**WORK REQUEST:**
Write out the listing below in full and exactly, leaving out every picture.
DATA PROVIDED Start Marker
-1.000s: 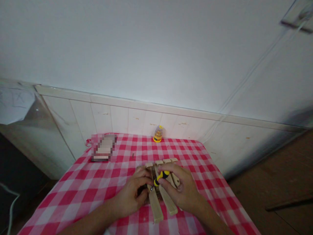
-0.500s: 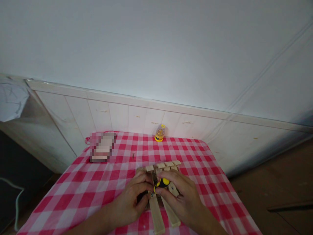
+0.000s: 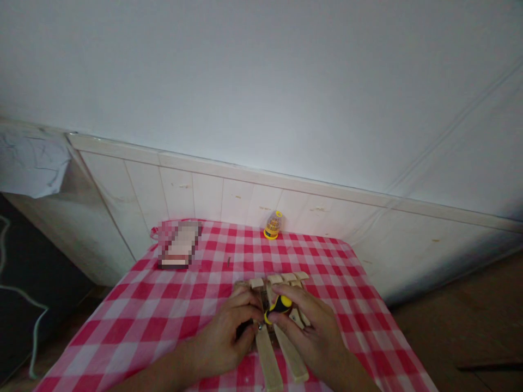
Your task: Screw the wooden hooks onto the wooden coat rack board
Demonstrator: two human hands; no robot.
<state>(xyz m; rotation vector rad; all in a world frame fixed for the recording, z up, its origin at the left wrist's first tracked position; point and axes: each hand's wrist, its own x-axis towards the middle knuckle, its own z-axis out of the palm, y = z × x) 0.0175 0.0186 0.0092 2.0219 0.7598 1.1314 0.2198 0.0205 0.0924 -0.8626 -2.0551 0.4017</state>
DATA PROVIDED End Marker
**EXPECTED ANSWER:**
-1.000s: 
-0.500s: 
+0.000s: 
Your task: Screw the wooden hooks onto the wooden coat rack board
Demonstrator: two human hands; no robot.
<state>(xyz m; rotation vector rad; all in a world frame fixed for the recording, z up, its origin at the left wrist's first tracked position; point and axes: each hand's wrist, its own x-axis towards the middle knuckle, its own z-axis out of the palm, y = z × x) 0.0175 0.0186 0.0092 2.0219 0.7598 1.1314 0.2198 0.0205 0.0924 -0.8626 -2.0551 0.4017</state>

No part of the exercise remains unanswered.